*** Block opens ***
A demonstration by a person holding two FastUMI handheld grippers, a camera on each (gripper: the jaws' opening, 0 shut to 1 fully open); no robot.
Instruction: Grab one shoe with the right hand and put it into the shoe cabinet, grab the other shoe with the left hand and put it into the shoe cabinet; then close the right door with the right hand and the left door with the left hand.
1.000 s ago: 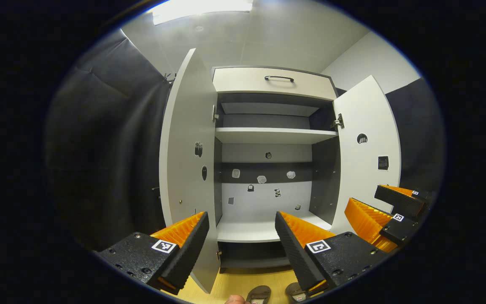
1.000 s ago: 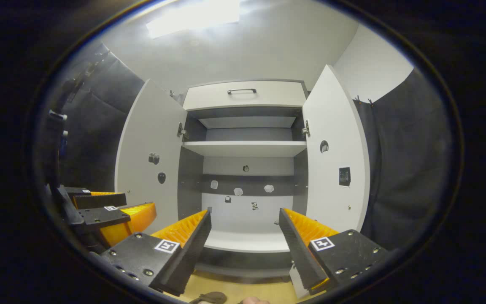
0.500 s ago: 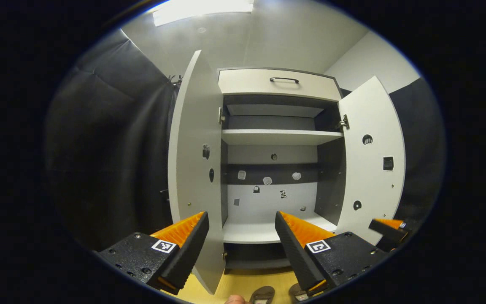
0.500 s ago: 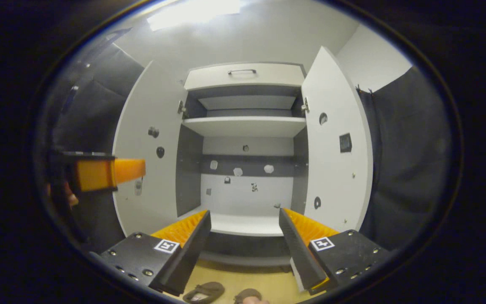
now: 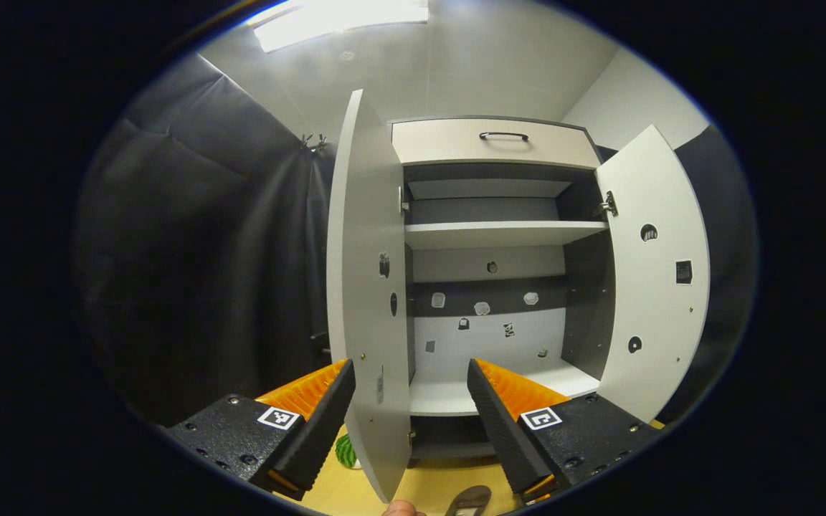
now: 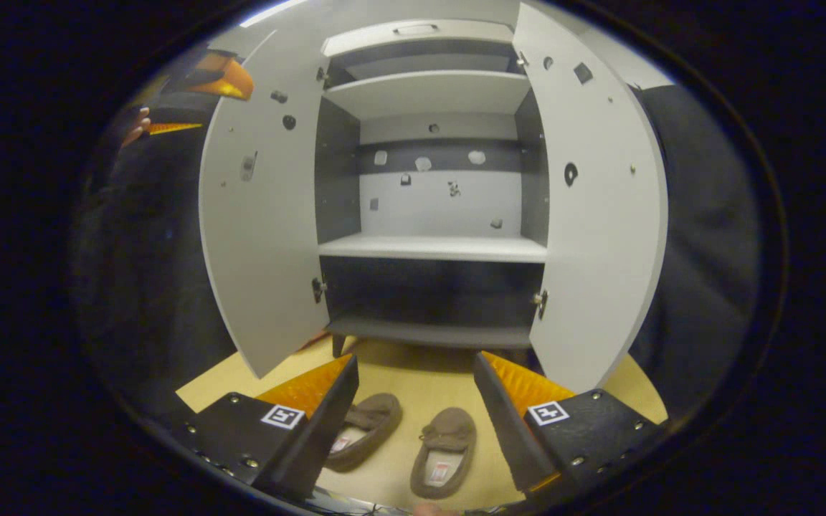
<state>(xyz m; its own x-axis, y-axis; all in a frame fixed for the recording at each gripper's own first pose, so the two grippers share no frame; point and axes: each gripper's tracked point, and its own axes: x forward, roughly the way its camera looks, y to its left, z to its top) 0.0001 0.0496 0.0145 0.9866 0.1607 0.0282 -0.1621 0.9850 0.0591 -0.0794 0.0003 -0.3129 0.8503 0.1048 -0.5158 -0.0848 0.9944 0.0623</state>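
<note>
Your right gripper (image 6: 416, 423) points down at the floor with its fingers spread wide and holding nothing; both shoes lie side by side on the floor in front of the cabinet (image 6: 431, 247), toes toward it. The right shoe (image 6: 445, 451) sits between the fingers, toward 5 o'clock in the right gripper view; the left shoe (image 6: 363, 430) lies at 7 o'clock, against the inner edge of the left finger. The step in hand is judged to be the first grasp. Lower over the right shoe, centre it so the fingers straddle its sides, and close on the upper rim rather than the soft toe, which will likely fold. Shift toward 3 o'clock first so the left shoe is not caught. Your left gripper (image 5: 409, 412) is held high, fingers also wide and empty, with the left door (image 5: 366, 287) edge-on between them; keep it back from that edge. Both doors stand open, the right door (image 6: 596, 215) at 3 o'clock. The lower shelf (image 6: 431, 249) and bottom bay are free; carry the shoe in between the door edges.
</note>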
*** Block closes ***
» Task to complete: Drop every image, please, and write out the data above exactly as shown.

» Exercise response:
A demonstration by a person holding two FastUMI handheld grippers, a camera on each (gripper: the jaws' opening, 0 shut to 1 fully open); no robot.
Instruction: Grab one shoe with the right hand and put it into the shoe cabinet, grab the other shoe with the left hand and put it into the shoe cabinet; then close the right door with the right hand and the left door with the left hand.
1.000 s ago: 
1.000 s ago: 
0.500 s ago: 
0.500 s ago: 
now: 
now: 
<state>(xyz m; its own x-axis, y-axis; all in a frame fixed for the recording at each gripper's own first pose, so the two grippers share no frame; point and axes: each gripper's tracked point, and its own axes: x forward, roughly the way its camera looks, y to its left, z to its top) 0.0001 0.0496 0.0145 0.9866 0.1607 0.0282 -0.1621 0.9850 0.0591 -0.0794 0.0003 -0.3129 0.8503 0.1048 -0.5158 -0.0848 0.9944 0.0623</state>
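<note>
Your right gripper (image 6: 416, 423) points down at the floor with its fingers spread wide and holding nothing; both shoes lie side by side on the floor in front of the cabinet (image 6: 431, 247), toes toward it. The right shoe (image 6: 445, 451) sits between the fingers, toward 5 o'clock in the right gripper view; the left shoe (image 6: 363, 430) lies at 7 o'clock, against the inner edge of the left finger. The step in hand is judged to be the first grasp. Lower over the right shoe, centre it so the fingers straddle its sides, and close on the upper rim rather than the soft toe, which will likely fold. Shift toward 3 o'clock first so the left shoe is not caught. Your left gripper (image 5: 409, 412) is held high, fingers also wide and empty, with the left door (image 5: 366, 287) edge-on between them; keep it back from that edge. Both doors stand open, the right door (image 6: 596, 215) at 3 o'clock. The lower shelf (image 6: 431, 249) and bottom bay are free; carry the shoe in between the door edges.
</note>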

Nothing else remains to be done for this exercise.